But now he's here. Outside the door. Each choked sob makes something awfully clammy and guilt-ridden slink down Brick's spine. How long has he been like this? Inconsolable. Isolated. In his room, with seemingly nobody to sit with him (though he doesn't put that against Boomer; no doubt the boy has already tried, only to be forced out.) Brick raises his hand to the doorknob, feeling Boomer's worried gaze on his back. "Butch?" He calls steadily.
The miserable sounds quickly quieten to half-abated hiccups.
Frowning, he pushes the door open. Brick surveys Butch's room. Dark. Butch's draped his jackets over the window again, because the blinds aren't thick enough to keep the daylight out. It smells like ashed cigarettes and sweat; it only confirms Bricks' thoughts of Butch having not left his room at all this weekend, and furthering the fact that Butch didn't get up to have a shower and get ready for his session with the psychiatrist like he was supposed to. Brick knows for a fact Butch has a reminder on his phone.
It's written on the fridge's calendar. BUTCH'S APPOINTMENT: 3:35PM (1HR) MONDAYS in bold, red marker wherever Brick can put up notes.

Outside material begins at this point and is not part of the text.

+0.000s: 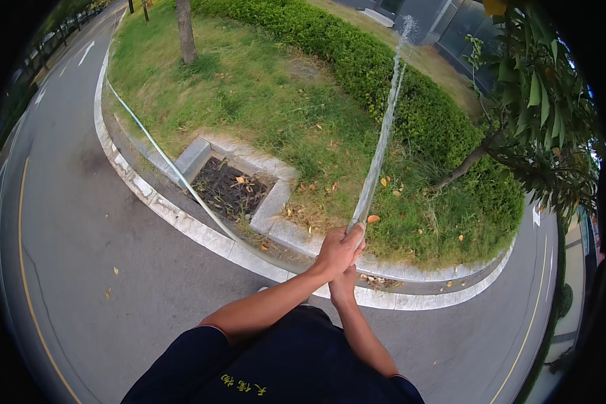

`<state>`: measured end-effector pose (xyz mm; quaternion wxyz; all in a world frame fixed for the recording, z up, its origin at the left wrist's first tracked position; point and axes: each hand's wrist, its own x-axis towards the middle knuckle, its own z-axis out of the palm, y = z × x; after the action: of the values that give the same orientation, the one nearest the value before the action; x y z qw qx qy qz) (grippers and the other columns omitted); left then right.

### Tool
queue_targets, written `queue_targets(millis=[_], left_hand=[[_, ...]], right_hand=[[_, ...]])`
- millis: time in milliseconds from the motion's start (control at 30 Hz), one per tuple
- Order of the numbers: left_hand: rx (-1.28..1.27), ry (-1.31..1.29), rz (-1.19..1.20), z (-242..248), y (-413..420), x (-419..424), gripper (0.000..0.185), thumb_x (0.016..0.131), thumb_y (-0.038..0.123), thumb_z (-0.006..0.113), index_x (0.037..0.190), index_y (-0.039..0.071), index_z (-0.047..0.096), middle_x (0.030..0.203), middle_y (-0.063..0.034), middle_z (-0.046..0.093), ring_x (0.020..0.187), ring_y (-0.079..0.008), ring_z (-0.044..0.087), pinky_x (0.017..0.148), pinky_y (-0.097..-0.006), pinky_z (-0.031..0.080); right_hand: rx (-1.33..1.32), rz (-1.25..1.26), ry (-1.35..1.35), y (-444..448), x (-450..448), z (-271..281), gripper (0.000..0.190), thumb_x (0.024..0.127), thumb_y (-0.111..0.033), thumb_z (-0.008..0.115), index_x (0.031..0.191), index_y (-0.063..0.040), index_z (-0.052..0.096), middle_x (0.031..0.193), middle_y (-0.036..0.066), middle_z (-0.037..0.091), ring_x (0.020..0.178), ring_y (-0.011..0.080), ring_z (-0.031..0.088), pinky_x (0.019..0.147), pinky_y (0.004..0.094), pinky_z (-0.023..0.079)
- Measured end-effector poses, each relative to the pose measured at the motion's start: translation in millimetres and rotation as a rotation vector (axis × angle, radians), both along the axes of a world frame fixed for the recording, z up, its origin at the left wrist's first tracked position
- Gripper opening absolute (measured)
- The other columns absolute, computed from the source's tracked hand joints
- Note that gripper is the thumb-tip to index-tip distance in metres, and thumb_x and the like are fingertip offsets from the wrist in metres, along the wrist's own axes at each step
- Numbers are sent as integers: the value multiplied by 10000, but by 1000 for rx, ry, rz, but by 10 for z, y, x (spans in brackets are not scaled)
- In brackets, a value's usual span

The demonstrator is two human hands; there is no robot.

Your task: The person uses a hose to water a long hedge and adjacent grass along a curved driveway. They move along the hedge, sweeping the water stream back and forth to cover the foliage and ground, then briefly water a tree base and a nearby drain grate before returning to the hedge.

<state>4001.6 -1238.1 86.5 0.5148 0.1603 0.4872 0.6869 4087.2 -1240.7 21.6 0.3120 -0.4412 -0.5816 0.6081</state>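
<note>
Both my hands are together at the end of a pale garden hose [207, 212], just above the kerb. My left hand [339, 252], on the arm from the left side, closes around the outlet, with its thumb near the front. Lower and partly behind it, my right hand [342, 284] grips the hose too. A stream of water [381, 146] shoots from the outlet over the grass and breaks into spray above the clipped hedge [419, 101]. From my hands the hose runs left along the kerb and up past a stone-edged pit. My fingers hide the hose end.
A white-topped kerb [192, 230] curves around the grass [262, 101]. The pit has a dark grate [227, 184] littered with leaves. A tree trunk [186, 30] stands at the upper left, and a leaning tree [467, 164] at the right. Asphalt road [146, 303] lies on my side.
</note>
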Motion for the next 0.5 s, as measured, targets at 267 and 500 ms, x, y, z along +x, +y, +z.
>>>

Butch had stared at them in blank-faced detachment for the first few days. Whenever he'd stumble into the kitchen when he felt like appeasing his empty stomach, he'd give the calendar a displeased grimace. The little post-it note on the corkboard by the door, the reminder-alarm on his phone, on Boomer's phone – just to make sure he couldn't just ignore it, since Brick isn't usually home around the time Butch needs to get ready.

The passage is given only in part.